TASK STATEMENT
Would you please copy exactly the line with "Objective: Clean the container" and all lines that follow it in the data below, through the last one?

RECORDED DATA
───

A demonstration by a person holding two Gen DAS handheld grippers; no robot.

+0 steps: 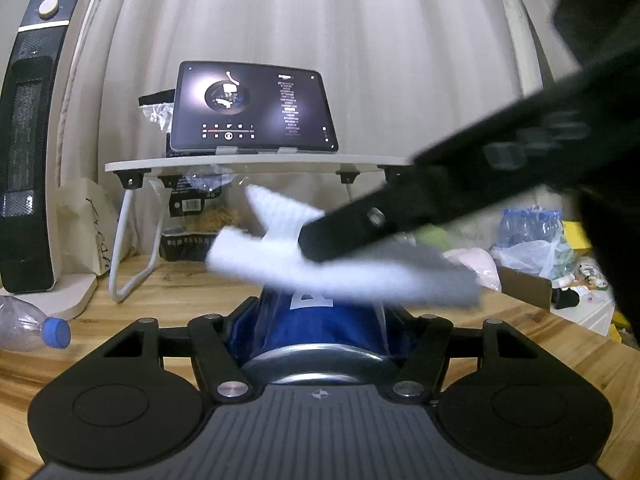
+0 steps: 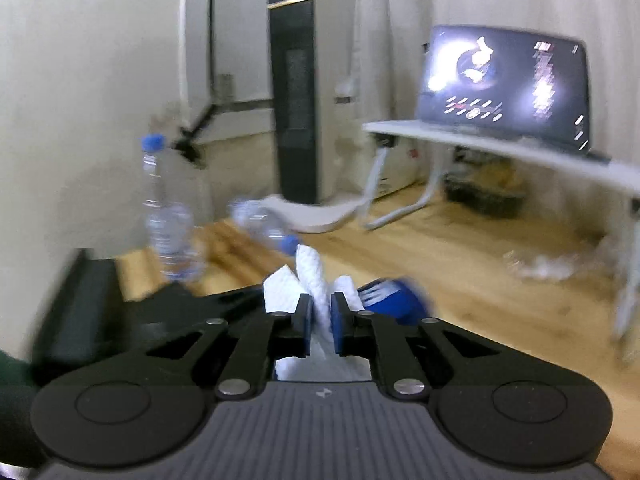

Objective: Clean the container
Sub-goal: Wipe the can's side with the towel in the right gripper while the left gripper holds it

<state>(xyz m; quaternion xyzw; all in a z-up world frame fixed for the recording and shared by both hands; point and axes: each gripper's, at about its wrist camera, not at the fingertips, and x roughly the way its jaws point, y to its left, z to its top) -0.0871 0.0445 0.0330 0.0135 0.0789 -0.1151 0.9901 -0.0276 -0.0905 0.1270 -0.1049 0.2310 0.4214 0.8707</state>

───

TASK RESULT
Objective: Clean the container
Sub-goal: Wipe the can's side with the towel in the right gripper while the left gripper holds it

<state>(xyz m; quaternion xyzw; all in a z-up world frame fixed for the recording and shared by both hands; point and axes: each gripper's, at about its wrist camera, not at the fingertips, and x roughly the way its jaws point, y to its left, z to its top) -0.0871 0.0445 0.0330 0.0135 0.0789 -0.1151 0.9901 -0.0276 -0.0905 0.1270 -0.1049 0.2310 0.4214 0.8707</state>

No further output is needed.